Agatha collected several handfuls of flowers before Oggie got her to sit still, and started teaching her how to weave them together into crowns. _That_ might have been more effective if he’d remembered how on the first try, and not had to experiment a few times while Agatha watched with exaggerated patience. Aleks tried making fun of him for not remembering, so he bet her she couldn’t figure it out on the first try either. (She didn’t, and Oggie didn’t have to make dinner that night, _and_ she stopped trying to make fun of him.) Jenka refused to bet, but she did make a crown.

Agatha paid attention long enough to figure out what Oggie was doing almost as soon as he got it right, made two crowns (one noticeably larger than the other), and then immediately began experimenting in what Oggie was sure was an attempt to figure out a new and better way to make flower crowns. She was definitely going to be a spark.

They had nine flower crowns (one made by Jenka, two by Oggie, four by Agatha, and two by Aleks) of varying sizes and durability (and had taken two breaks to gather more flowers) when a whistle came from the gate.

It wasn’t a warning whistle; depending on the situation, it could mean “friendly arrival,” “nothing fun is happening,” or “there are no stories and might be paperwork, send the most gullible officer.” (The jägers had a lot of whistles to communicate various types of attacks and danger; they really only had the one to communicate “no attack.”) In this case, Oggie chose to interpret it as “a new jäger has arrived,” since anyone who’d already been in the town wouldn’t have whistled at all.

Which meant Agatha would want to meet him, and he would want to meet Agatha.
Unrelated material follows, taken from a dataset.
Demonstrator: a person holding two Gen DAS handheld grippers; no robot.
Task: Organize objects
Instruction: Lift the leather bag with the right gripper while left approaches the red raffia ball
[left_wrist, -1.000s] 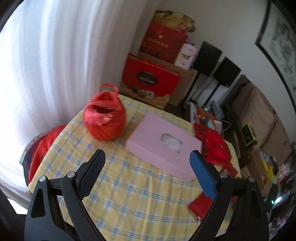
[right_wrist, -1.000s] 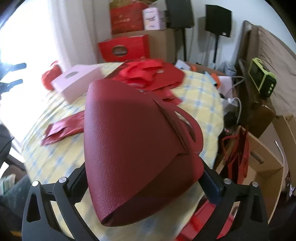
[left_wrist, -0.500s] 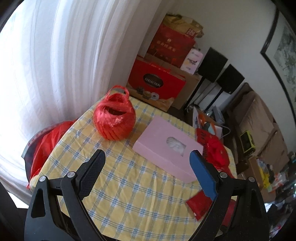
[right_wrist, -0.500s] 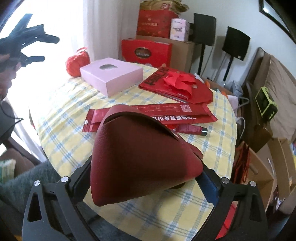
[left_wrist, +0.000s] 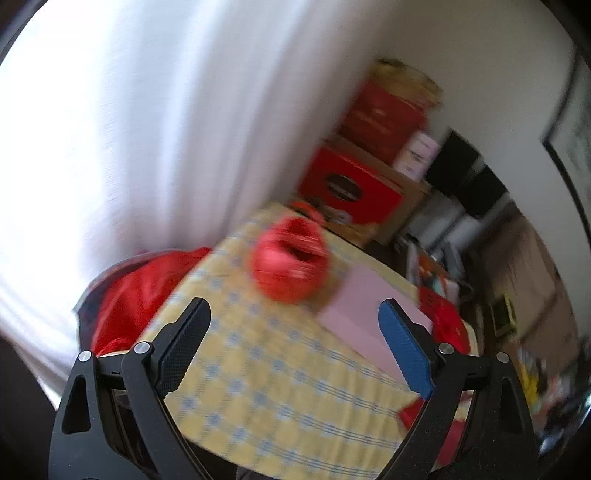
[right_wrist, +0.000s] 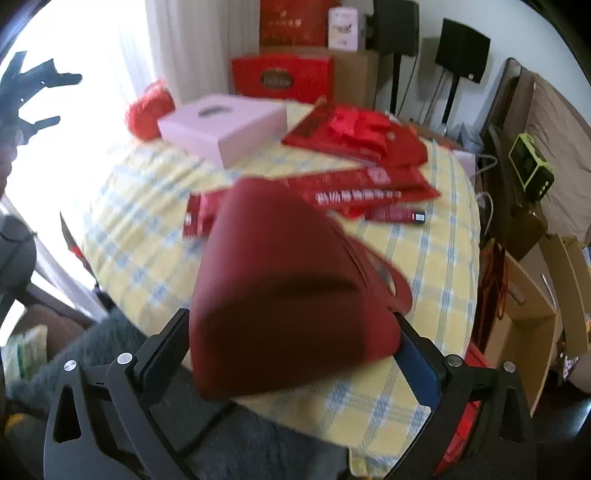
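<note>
- The right gripper had its fingers clamped on either side of a dark red bag, holding it clear above the near edge of the table, probably because it was being carried to a spot not yet chosen
- The bag hung at about 6 o'clock of the table, with its handle drooping toward 3 o'clock
- The left gripper held nothing; its fingers stood spread wide and it hovered off the table's edge, likely kept free for the next pick
- A red mesh bag sat at 12 o'clock from the left gripper, near the curtain, just beside a pink box at about 1 o'clock
- In the right wrist view, flat red packets lay spread at the middle of the table at 12 o'clock from the held bag, with a folded red bag beyond them, so that ground was taken
- Both views were blurred, so fine contact at the pads could not be told exactly
</note>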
Agatha started to run for the gate when she understood there was a new jäger, but stopped after a few steps and ran back to collect the flowers. She solemnly presented Jenka with one of the crowns she’d woven, and picked out loose flowers for Oggie and Aleks. Then she piled three of the crowns on her head (one immediately started slipping down), handed the rest to Aleks to carry, collected the loose flowers, and started running for the gate again with flowers clenched in both fists and one crown starting to slip over her eye.
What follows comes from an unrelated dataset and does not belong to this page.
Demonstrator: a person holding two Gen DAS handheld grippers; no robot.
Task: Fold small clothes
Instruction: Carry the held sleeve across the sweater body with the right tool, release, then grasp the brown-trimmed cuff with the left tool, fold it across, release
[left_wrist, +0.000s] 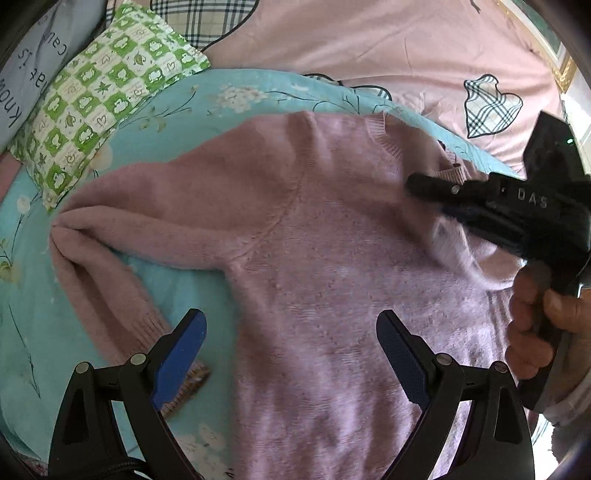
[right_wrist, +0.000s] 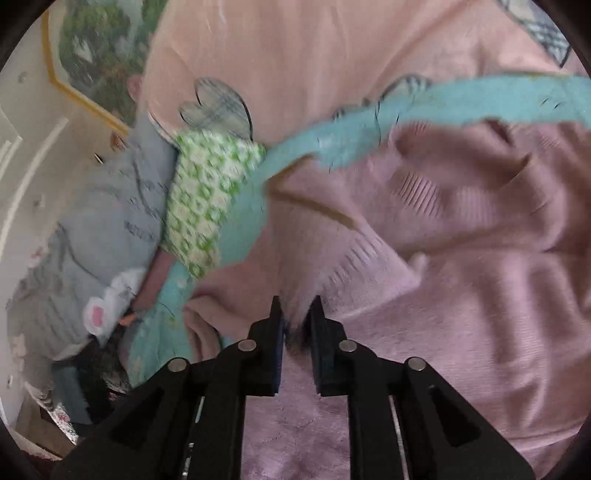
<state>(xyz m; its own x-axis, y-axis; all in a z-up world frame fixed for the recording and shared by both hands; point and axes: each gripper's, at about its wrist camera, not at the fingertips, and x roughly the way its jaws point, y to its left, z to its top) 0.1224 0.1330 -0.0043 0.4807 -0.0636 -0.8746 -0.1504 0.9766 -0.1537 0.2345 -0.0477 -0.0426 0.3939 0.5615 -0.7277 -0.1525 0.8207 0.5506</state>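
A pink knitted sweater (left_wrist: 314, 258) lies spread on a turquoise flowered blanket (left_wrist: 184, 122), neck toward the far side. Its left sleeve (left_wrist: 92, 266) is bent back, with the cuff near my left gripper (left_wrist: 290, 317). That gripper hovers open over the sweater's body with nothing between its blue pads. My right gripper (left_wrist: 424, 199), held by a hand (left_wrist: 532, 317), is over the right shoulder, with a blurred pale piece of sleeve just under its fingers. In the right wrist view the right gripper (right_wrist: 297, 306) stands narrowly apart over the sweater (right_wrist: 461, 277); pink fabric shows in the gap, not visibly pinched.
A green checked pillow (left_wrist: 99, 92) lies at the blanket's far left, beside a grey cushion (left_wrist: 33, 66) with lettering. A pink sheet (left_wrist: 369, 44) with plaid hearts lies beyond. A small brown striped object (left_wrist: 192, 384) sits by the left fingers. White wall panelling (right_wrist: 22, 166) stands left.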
Getting to the gate meant running most of the way across the town before they could turn onto the main street, and when they could the gate was already close. Oggie recognized the colors at the gate before he could see Dana’s face, and was suddenly very glad there weren’t any large bodies of water nearby. There probably was not an unexpected war octopus living in the stream or wells for Dana to try befriending.

…He might tell Dimo to have someone check the forest for unexpected war eagles, though. Or any other war animal that wasn’t Füst.

Oggie and Aleks slowed as the gate came close (Jenka had jumped up to the roofs several streets back), but Agatha kept running as fast as she could until she skidded to a stop, staring up from under a now nearly sideways flower crown as Dana turned away from her conversation with Ionel.

Both of them stared. Agatha looked like she was completely in awe of Dana, which was completely not fair; Oggie had been teaching jägers how to take care of her for three weeks and she’d never looked at _him_ like that. Hmph. Dana looked equally amazed, surprised and hopeful and maybe a little desperate as she stared down at the youngest Heterodyne.

Agatha broke the spell by breathing out, “pretty, verra pretty,” pointing at herself with one hand still full of flowers to declare, “Hy Agatha!” and then staring expectantly at Dana.

Dana blinked, surprised, and kneeled down in front of Agatha. “I am Dana. Und hyu iz verra pretty too, Miz Agatha.” A smile was starting to spread over her face; so was a blush.

Agatha beamed, then spun around to stare expectantly at Aleks. “Fl’wers?”

Aleks laughed, ears up and tail waving cheerfully, and moved over to crouch next to Agatha and Dana. Agatha handed her the loose flowers and began sorting through the flower crowns with a frown of complete concentration, and Oggie went to stand by Ionel. “Novun else?”

“Nah, chust Dana. She sez she vos travelink alone.” Ionel’s forehead was wrinkled, like he couldn’t understand how that was possible.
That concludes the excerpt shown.